From the listing below, pull each line that includes "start".
-- Provided data follows --
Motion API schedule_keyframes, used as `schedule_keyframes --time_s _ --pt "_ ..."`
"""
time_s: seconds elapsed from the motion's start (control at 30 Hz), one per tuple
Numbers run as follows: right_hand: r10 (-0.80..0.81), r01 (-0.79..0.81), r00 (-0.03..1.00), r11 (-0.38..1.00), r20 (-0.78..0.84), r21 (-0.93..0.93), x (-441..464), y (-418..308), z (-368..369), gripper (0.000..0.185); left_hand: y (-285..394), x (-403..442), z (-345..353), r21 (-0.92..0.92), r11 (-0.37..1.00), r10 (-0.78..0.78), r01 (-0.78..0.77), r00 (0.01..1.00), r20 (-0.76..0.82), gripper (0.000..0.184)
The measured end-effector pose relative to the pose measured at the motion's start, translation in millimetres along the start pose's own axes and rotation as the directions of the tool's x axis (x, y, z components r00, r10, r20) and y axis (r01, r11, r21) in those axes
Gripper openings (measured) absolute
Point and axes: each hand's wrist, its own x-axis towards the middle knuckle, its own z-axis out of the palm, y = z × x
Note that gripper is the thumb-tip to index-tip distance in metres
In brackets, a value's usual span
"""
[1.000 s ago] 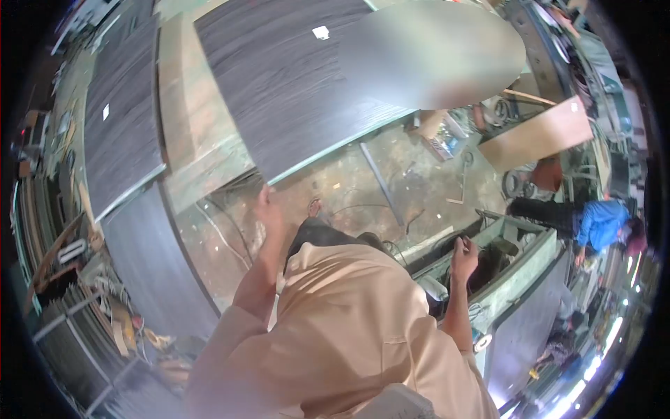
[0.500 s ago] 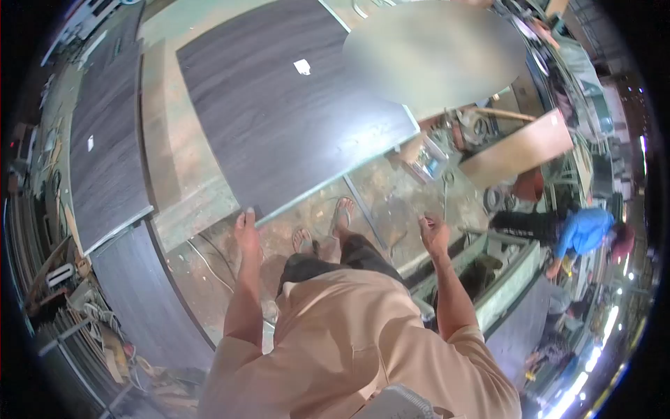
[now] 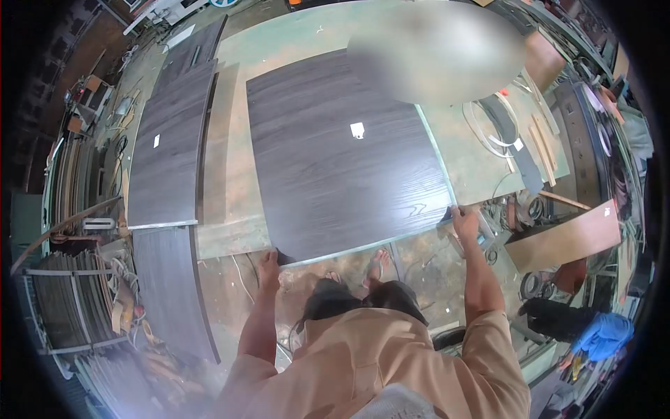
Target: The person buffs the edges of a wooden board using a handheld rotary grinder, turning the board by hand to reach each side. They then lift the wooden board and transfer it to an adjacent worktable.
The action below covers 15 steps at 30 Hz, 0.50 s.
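A dark wood-grain panel (image 3: 321, 160) with a small white label (image 3: 357, 130) lies on the pale green worktable (image 3: 241, 241). Its near edge faces me. My left hand (image 3: 269, 269) grips the panel's near left corner. At the near right corner, my right hand (image 3: 465, 223) has its fingers closed on the edge. The fingertips are partly hidden at both corners. A blurred oval covers the panel's far right part.
More dark panels (image 3: 171, 160) are at the left, one (image 3: 171, 293) lower down. Curved strips (image 3: 495, 129) and sticks lie at the right, near a light wooden board (image 3: 565, 237). A person in blue (image 3: 606, 335) is at the lower right. Stacked sheets (image 3: 70, 300) stand lower left.
My right hand has moved from free air onto the near right corner and closed there. My left hand stays at the left corner. The view has shifted, showing more of the table.
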Motion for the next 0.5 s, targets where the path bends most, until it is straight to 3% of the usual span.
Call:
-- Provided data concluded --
** Finished task **
time_s: seconds elapsed from the motion's start (control at 30 Hz), one per tuple
The measured end-effector pose relative to the pose measured at the motion's start, translation in millimetres along the start pose's own axes and rotation as the directions of the tool's x axis (x, y, z components r00, r10, r20) and y axis (r01, r11, r21) in those axes

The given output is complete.